The conference itself was a scientific hodgepodge. Over the course of two 12- hour days, I attended talks on the use of technology in education, the future of NASA's Mars exploration program, the effects of early language acquisition in deaf children and the imminent separation of sex and reproduction due to new technologies. I learned that over 300,000 babies have been born with the help of in vitro fertilization, and that a group of concerned biologists are hoping to make bioterrorism an international crime.
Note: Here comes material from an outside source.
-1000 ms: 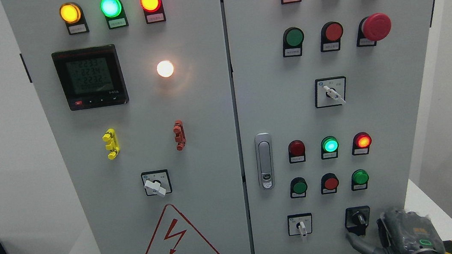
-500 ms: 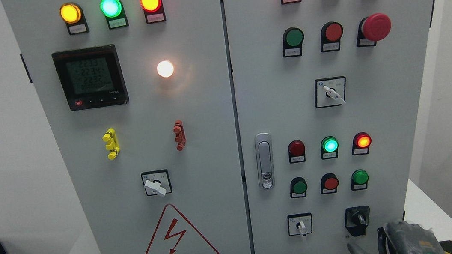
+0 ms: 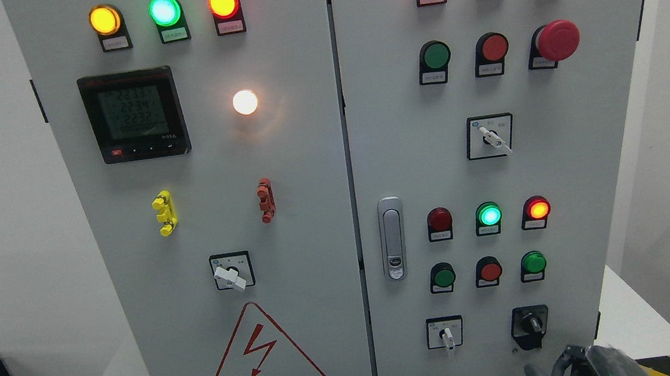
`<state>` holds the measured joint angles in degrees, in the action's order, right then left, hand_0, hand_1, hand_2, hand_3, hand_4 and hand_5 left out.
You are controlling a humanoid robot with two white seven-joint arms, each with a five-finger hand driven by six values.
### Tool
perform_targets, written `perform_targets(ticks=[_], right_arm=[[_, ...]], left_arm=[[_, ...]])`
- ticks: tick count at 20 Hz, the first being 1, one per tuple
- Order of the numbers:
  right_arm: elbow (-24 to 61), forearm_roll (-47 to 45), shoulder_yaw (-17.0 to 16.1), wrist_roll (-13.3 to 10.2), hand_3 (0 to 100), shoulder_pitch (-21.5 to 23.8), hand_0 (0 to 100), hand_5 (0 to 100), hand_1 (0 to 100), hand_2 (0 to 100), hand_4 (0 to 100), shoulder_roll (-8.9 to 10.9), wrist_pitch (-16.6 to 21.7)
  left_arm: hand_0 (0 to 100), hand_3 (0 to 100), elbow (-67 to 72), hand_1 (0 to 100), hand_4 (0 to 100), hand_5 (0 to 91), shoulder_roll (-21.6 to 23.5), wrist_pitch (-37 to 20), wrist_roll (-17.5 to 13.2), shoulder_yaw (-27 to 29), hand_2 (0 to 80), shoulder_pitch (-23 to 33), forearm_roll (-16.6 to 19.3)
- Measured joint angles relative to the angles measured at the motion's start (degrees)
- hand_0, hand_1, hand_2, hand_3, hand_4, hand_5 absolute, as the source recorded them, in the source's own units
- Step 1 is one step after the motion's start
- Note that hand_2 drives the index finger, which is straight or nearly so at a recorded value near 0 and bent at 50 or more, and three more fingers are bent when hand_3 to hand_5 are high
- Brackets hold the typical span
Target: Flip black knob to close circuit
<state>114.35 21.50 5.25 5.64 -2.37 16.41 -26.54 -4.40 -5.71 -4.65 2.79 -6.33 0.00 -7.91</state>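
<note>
1. Right hand (image 3: 578,369) at the bottom edge, right of middle, mostly cut off by the frame; only grey finger tops show, loosely spread, holding nothing.
2. Black knob (image 3: 530,322) low on the right door of the cabinet (image 3: 305,153), on a black square plate, just above the hand and apart from it. Its grip points down and slightly right.
3. White-handled switch (image 3: 447,335) sits left of the knob in the same row, handle pointing down.
4. Above that row: 3 buttons, green, red, green; above those, 3 lamps, dark red, lit green (image 3: 489,215), lit orange-red.
5. Higher on the right door: another white-handled switch, a red mushroom button (image 3: 558,40), more lamps and buttons along the top.
6. Door latch (image 3: 392,238) at the right door's left edge.
7. Left door: digital meter (image 3: 133,114), a lit white lamp, 3 lit lamps on top, yellow and red clips, a switch, a red warning triangle (image 3: 265,356).
8. Left hand is out of frame.
</note>
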Motion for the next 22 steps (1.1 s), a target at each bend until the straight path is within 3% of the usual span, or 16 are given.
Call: perform_targets(ticks=[1, 2, 3, 4, 6, 7, 10, 15, 22], right_arm=[[0.4, -3.3, -0.5, -0.1, 46, 0.9, 0, 28, 10, 27, 41, -0.28, 1.3], [0.8, -6.1, -0.9, -0.2, 39, 1.7, 0, 24, 9, 22, 34, -0.56, 2.7], [1.1, -9.1, -1.4, -0.3, 36, 2.6, 0, 22, 9, 21, 32, -0.83, 4.1], [1.4, -11.8, -1.9, -0.3, 26, 3.4, 0, 15, 8, 15, 21, -1.15, 5.4], [1.9, -17.3, -2.9, -0.5, 22, 5.1, 0, 10, 8, 12, 16, -1.88, 8.5], [2.2, -19.5, -3.5, -0.5, 15, 5.9, 0, 1, 9, 6, 7, -2.24, 10.1], [2.7, -25.3, -4.7, 2.0, 0, 8.4, 0, 0, 6, 0, 0, -3.39, 14.1], [3.3, -30.8, -6.2, 6.9, 0, 11.8, 0, 0, 0, 0, 0, -5.58, 17.7], [3.3, -34.8, -8.0, 8.1, 0, 13.7, 0, 0, 0, 0, 0, -7.59, 18.6]], left_arm=[[12, 0, 0.0, 56, 0, 0.0, 0.0, 0.0, 0.0, 0.0, 0.0, 0.0, 0.0], [12, 0, 0.0, 56, 0, 0.0, 0.0, 0.0, 0.0, 0.0, 0.0, 0.0, 0.0], [12, 0, 0.0, 56, 0, 0.0, 0.0, 0.0, 0.0, 0.0, 0.0, 0.0, 0.0], [12, 0, 0.0, 56, 0, 0.0, 0.0, 0.0, 0.0, 0.0, 0.0, 0.0, 0.0], [12, 0, 0.0, 56, 0, 0.0, 0.0, 0.0, 0.0, 0.0, 0.0, 0.0, 0.0], [12, 0, 0.0, 56, 0, 0.0, 0.0, 0.0, 0.0, 0.0, 0.0, 0.0, 0.0], [12, 0, 0.0, 56, 0, 0.0, 0.0, 0.0, 0.0, 0.0, 0.0, 0.0, 0.0], [12, 0, 0.0, 56, 0, 0.0, 0.0, 0.0, 0.0, 0.0, 0.0, 0.0, 0.0], [12, 0, 0.0, 56, 0, 0.0, 0.0, 0.0, 0.0, 0.0, 0.0, 0.0, 0.0]])
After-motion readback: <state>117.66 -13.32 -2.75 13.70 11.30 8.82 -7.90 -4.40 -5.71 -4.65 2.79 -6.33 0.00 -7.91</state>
With more time, I could have attended symposiums on biomusic, the physics of baseball, the health benefits of chocolate or literally hundreds of other topics.

A few events stood out from the rest, particularly Saturday evening's keynote speaker, Stephen Jay Gould, a professor of paleontology and evolutionary biology at Harvard University and AAAS president.

In the early 1970s, Gould pioneered the theory of punctuated equilibrium - a revision of classical Darwinism in which evolution occurs in "fits and starts" (periods of relative stability interrupted by short bursts of rapid change) rather than by a slow, continuous, gradual progression.

Gould's wide-ranging interests made him a perfect speaker for this wide-ranging conference. In his address he called for a re-evaluation of science's relationships with the humanities and religion.

Scientists, he said, have much to learn from their counterparts in the humanities. It was proposed that the use of passive voice in scientific writing be abolished. According to Gould, both science and the humanities could benefit from a mutually instructive dialogue.

Regarding religion, Gould had a different view. Scientists and religious authorities, he said, should recognize that their disciplines seek to answer different questions, and should maintain a clear distance.

Gould's speech, like the rest of the conference, illustrated the theme of scientific communication. Certainly, with over 500 journalists and a series of symposiums entitled "scientific communication," one of the AAAS's main concerns was the relation of scientific research to the public.

But before scientists communicate with the rest of the world they must talk to each other across disciplines, and this conference provides a unique forum for them to do so. After all, where else might a biophysical chemist, a psychologist, an engineer and a high school science teacher all attend the same lecture?